[Start of section]

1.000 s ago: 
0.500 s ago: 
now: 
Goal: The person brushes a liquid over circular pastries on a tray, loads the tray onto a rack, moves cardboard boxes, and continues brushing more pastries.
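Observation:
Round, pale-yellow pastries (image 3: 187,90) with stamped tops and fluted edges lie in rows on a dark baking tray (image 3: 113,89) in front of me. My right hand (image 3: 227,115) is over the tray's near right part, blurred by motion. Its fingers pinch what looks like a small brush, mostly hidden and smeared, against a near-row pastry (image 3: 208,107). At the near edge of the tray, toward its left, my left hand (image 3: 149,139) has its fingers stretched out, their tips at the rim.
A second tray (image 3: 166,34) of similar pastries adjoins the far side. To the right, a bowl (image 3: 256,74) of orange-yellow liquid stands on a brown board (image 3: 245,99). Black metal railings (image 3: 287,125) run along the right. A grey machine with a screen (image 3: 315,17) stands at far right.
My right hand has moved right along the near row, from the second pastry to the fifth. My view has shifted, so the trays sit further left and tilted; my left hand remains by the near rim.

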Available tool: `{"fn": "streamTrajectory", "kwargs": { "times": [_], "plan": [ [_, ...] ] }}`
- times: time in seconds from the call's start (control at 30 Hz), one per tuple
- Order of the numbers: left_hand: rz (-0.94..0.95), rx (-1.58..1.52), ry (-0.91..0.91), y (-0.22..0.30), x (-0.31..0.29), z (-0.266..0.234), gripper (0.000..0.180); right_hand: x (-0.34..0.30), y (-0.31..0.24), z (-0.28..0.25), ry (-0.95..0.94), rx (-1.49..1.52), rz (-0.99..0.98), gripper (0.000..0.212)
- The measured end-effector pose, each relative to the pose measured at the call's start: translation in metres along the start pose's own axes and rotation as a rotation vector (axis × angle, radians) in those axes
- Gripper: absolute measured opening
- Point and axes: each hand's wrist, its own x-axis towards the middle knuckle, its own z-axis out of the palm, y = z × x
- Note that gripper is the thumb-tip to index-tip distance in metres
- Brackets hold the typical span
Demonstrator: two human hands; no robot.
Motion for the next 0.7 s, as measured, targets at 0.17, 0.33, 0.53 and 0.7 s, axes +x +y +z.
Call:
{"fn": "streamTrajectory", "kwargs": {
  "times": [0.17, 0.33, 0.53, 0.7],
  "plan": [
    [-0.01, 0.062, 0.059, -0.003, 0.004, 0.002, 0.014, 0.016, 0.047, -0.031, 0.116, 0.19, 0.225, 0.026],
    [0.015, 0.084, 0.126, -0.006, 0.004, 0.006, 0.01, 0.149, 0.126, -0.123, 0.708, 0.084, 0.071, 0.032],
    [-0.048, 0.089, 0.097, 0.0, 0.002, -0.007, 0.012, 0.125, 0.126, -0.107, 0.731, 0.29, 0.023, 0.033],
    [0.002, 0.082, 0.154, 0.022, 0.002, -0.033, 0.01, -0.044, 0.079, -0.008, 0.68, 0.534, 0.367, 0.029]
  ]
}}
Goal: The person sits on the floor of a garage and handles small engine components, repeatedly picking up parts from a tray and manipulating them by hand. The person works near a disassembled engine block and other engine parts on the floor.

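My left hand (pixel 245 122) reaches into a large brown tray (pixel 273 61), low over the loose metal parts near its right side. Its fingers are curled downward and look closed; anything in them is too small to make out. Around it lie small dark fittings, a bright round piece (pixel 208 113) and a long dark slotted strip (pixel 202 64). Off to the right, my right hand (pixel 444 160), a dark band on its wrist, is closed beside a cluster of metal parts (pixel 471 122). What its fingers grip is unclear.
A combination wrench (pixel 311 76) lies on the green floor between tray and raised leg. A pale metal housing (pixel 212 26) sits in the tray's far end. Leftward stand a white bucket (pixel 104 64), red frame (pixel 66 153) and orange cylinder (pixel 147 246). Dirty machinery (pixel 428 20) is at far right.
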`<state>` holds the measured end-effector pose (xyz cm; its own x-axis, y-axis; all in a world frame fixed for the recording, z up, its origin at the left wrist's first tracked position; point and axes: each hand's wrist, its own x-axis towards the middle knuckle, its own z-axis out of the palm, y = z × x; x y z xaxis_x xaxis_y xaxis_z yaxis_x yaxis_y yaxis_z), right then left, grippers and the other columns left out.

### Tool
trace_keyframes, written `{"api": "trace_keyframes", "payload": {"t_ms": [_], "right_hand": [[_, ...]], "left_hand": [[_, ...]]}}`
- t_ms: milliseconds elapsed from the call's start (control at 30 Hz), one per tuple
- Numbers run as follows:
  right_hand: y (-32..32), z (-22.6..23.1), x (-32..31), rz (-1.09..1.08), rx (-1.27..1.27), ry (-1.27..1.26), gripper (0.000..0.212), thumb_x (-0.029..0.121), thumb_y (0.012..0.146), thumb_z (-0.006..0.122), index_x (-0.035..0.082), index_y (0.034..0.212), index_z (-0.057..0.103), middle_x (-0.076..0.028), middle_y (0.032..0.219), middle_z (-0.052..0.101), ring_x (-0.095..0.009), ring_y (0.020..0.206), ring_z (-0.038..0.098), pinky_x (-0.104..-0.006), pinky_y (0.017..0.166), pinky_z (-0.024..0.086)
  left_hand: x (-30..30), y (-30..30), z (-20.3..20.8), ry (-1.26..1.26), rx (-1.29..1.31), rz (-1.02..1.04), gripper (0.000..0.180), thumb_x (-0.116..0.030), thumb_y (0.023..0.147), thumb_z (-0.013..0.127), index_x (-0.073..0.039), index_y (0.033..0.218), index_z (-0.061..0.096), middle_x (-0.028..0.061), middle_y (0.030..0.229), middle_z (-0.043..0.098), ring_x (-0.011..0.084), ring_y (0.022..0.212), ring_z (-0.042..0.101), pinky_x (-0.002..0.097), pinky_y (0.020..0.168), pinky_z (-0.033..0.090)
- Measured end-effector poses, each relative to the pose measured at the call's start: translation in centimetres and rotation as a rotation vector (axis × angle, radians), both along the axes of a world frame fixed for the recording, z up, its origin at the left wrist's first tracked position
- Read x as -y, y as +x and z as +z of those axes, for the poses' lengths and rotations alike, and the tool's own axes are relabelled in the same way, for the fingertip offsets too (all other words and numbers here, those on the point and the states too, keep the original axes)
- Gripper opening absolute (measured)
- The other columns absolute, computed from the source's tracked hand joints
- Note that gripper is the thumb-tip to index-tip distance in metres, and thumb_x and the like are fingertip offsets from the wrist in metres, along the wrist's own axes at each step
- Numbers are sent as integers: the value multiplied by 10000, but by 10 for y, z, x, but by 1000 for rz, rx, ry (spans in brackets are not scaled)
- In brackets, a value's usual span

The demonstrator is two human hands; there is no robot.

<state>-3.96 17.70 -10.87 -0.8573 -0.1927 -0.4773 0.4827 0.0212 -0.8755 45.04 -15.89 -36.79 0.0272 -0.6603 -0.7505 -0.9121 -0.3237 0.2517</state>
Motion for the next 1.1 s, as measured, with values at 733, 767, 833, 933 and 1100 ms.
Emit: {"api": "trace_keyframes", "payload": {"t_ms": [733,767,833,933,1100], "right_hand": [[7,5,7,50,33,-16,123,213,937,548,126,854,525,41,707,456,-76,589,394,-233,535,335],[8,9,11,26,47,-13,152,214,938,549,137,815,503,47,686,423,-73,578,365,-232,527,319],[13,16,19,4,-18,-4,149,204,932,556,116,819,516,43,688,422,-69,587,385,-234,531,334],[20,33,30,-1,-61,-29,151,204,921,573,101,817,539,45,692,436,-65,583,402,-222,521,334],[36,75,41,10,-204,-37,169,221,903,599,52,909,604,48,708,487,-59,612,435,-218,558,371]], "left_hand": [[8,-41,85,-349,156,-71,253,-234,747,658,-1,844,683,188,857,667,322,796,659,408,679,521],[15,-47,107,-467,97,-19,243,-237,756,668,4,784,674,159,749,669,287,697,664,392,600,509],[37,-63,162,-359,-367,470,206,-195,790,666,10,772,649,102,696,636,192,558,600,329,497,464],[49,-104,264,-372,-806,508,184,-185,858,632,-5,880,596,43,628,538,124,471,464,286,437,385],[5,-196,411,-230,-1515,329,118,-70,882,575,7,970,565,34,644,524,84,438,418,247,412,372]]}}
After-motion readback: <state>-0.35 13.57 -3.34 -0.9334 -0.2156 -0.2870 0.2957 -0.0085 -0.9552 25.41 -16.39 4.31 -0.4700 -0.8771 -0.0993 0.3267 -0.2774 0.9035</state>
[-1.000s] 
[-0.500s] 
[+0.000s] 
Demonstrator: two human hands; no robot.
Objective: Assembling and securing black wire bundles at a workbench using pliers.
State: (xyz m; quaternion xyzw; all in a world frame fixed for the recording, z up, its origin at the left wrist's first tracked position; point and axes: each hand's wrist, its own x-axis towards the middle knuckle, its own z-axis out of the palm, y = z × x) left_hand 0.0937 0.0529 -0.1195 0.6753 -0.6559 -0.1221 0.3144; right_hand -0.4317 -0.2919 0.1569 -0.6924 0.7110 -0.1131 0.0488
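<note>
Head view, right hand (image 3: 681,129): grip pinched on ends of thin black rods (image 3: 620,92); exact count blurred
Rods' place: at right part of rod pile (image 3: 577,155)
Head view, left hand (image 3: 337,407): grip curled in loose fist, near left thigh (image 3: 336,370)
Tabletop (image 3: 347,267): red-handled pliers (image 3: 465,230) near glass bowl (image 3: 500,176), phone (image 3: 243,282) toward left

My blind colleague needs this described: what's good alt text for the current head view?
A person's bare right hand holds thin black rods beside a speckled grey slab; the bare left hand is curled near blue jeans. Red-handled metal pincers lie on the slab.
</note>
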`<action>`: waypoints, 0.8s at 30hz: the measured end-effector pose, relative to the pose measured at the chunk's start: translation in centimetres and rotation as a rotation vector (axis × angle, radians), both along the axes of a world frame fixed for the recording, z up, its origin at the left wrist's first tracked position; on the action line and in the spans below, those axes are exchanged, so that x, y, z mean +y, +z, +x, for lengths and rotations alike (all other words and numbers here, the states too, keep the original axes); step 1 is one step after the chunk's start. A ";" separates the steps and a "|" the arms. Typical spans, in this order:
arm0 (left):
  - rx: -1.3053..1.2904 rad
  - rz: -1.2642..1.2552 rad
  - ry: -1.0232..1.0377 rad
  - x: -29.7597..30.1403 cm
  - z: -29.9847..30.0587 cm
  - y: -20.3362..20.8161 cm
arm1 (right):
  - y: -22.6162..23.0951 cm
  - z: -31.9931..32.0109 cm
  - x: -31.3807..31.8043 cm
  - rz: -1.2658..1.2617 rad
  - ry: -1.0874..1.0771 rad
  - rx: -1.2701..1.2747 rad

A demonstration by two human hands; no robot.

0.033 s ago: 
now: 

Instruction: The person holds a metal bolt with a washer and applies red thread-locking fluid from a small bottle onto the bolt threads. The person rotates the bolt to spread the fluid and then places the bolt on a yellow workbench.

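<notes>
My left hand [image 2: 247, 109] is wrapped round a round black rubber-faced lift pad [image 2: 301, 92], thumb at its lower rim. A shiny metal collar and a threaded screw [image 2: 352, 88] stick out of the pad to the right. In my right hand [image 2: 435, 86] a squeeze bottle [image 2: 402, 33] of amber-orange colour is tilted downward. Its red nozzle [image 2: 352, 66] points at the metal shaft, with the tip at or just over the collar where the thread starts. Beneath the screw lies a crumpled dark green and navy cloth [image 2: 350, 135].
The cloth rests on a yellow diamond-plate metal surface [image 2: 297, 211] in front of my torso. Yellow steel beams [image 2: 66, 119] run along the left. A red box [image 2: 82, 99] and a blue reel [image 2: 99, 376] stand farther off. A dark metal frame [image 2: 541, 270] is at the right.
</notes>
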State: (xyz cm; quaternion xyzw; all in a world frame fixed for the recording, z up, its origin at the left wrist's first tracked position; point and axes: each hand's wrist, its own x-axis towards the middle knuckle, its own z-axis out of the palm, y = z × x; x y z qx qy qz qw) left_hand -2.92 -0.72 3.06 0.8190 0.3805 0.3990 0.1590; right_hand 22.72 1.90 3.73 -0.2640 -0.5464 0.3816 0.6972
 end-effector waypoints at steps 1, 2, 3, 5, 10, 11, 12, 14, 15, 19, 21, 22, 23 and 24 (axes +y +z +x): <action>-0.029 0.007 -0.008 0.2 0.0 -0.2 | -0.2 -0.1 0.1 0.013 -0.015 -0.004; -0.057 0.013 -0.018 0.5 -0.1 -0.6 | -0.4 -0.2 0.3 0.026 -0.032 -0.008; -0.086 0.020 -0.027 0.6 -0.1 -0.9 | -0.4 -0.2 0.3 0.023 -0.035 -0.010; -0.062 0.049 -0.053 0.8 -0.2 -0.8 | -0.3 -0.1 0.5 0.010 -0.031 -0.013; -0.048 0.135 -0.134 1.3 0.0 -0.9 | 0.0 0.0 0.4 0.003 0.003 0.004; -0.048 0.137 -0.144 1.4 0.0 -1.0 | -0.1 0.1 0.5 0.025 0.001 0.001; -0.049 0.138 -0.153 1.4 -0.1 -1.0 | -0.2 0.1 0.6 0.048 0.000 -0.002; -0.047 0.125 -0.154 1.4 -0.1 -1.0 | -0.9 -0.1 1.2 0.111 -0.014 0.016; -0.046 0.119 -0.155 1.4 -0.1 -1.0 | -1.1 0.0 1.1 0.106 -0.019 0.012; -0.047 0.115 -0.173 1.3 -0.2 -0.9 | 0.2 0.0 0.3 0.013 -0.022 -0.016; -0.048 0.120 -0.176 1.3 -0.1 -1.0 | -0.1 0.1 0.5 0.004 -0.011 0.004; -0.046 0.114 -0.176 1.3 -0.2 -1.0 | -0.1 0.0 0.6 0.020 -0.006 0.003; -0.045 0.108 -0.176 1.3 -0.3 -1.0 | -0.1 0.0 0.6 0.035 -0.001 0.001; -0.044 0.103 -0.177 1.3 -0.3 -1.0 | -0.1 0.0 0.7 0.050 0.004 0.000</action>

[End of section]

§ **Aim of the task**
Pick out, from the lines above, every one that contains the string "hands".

§ **Solution to this task**
Demonstrator: two human hands; no robot.
The demonstrator is two human hands; there is no robot.
Demonstrator: two human hands; no robot.
A demonstration by two human hands; no robot.

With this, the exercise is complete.